The closest images ever taken of the Sun have revealed a never-before-seen stellar phenomenon. Dubbed “campfires,” these bright spots could solve a longstanding mystery about the Sun’s scorching outer layers.
The Solar Orbiter project hasn’t officially entered into the science phase of its mission, yet it’s already producing some mind-bending results.
The probe, a collaboration between the European Space Agency and NASA, took images of the Sun during its inaugural close orbital approach, or perihelion, which happened in June. Mission controllers with the Solar Orbiter project are currently testing the machine’s 10 onboard instruments, and the spacecraft, which launched on February 10, 2020, is expected to enter into the science phase of the mission this coming fall.
The new images, taken at a distance of 77 million kilometres from the Sun, are now the nearest ever taken of our host star (this distance can also be written as 0.515 AU, or approximately halfway between Earth and the Sun). These unprecedented views of the Sun are amazing on this merit alone, but as ESA announced earlier today, Solar Orbiter’s first photos are uncovering a previously unknown stellar phenomenon that project scientists are calling “campfires.”
The bright spots, roughly the size of a European country, were captured by the spacecraft’s Extreme Ultraviolet Imager (EUI), which can scan the Sun’s outer atmosphere, known as the corona. These features, which appear at surprising regularity across the Sun’s surface, were not observable before, neither from Earth-based nor space-based telescopes.

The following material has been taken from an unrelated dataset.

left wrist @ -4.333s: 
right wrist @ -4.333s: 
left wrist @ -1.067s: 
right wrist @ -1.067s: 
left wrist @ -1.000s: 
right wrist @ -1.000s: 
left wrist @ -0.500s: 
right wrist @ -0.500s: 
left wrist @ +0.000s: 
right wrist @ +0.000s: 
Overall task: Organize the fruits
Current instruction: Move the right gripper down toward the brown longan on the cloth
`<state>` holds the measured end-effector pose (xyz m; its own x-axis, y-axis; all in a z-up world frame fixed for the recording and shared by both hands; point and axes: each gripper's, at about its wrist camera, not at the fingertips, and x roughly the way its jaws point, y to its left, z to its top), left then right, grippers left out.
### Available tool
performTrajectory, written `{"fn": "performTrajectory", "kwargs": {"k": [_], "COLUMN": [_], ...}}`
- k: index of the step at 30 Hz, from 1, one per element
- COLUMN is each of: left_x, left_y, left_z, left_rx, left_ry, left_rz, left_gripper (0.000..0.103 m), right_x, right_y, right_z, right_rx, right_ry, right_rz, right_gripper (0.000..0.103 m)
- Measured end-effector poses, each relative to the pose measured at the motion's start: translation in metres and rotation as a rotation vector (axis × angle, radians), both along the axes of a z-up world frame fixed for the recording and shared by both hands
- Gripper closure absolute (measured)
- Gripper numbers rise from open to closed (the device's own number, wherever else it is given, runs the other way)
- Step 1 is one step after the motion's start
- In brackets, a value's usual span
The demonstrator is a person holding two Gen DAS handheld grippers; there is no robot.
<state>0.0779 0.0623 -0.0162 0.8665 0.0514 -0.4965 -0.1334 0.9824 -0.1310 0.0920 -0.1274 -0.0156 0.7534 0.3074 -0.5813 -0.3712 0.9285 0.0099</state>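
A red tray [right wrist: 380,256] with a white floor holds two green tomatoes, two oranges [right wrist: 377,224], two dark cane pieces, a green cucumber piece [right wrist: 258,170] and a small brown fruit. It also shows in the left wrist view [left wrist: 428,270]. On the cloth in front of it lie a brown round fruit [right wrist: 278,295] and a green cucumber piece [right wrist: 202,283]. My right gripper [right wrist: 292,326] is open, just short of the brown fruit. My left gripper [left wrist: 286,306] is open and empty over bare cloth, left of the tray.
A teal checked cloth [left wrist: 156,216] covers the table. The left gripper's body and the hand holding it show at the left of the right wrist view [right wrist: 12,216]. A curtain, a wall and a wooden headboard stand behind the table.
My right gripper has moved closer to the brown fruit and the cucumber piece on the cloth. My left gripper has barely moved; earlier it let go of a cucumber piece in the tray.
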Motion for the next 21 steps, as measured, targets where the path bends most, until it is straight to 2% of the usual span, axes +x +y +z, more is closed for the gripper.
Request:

“The campfires are little relatives of the solar flares that we can observe from Earth, million or billion times smaller,” explained David Berghmans, principal investigator of the EUI instrument, in an ESA press release. “The Sun might look quiet at the first glance, but when we look in detail, we can see those miniature flares everywhere we look.”
“We didn’t really expect such great results right from the start,” Daniel Müller, ESA’s Solar Orbiter Project Scientist, also said in the press release. “We can also see how our ten scientific instruments complement each other, providing a holistic picture of the Sun and the surrounding environment.”
Stellar scientists aren’t entirely sure what these campfires are, as they could be pint-sized versions of larger solar flares or something else entirely. That said, their discovery could explain a poorly understood stellar phenomenon known as coronal heating.
For reasons that aren’t entirely clear, the solar corona is considerably hotter than the surface of the Sun, with temperatures more than 200 to 500 times hotter than the layers below.
The campfires are a surprisingly ubiquitous feature of the Sun’s near-surface, so while a single mini-flare doesn’t do a hell of a whole lot, the collective actions of these features could represent the “dominant contribution to the heating of the solar corona,” according to Frédéric Auchère from the Institute for Space Astrophysics in France, and a co-principal investigator of EUI.
During an ESA press conference today, Müller said the cause of the campfires is still unknown, but he suspects they’re related to the Sun’s magnetic field. Regions in which the flares appear are under pressure and eventually tear, releasing energies which we see as the campfires.
Obviously, we still have lots to learn about these newly discovered features, but this is just the beginning. Solar Orbiter will get even closer to the Sun over the next two years, including a close approach that will take it to within 26 million miles (42 million km) from the star. In addition, the probe will eventually enter into a tilted orbit, allowing for our very first views of the Sun’s polar regions.
These new images complement snapshots of the Sun taken by other projects. NASA’s Solar Dynamics Observatory also takes high-resolution images of the Sun but from farther away. Earlier this year, a telescope in Hawai’i revealed to us a truly incredible video of the solar surface.
As for the Parker Solar Probe — a NASA spacecraft that will get closer to the Sun than any probe before it — it’s not equipped with any cameras, so unfortunately we won’t get to see its surely glorious view of our star. As Solar Orbiter project scientist Holly Gilbert explained at the ESA press conference, the probe will eventually reach the limit in which cameras can work, as “the environment gets too harsh closer than that.”
It’s early days for the Solar Orbiter, but this mission is turning out to be pretty awesome.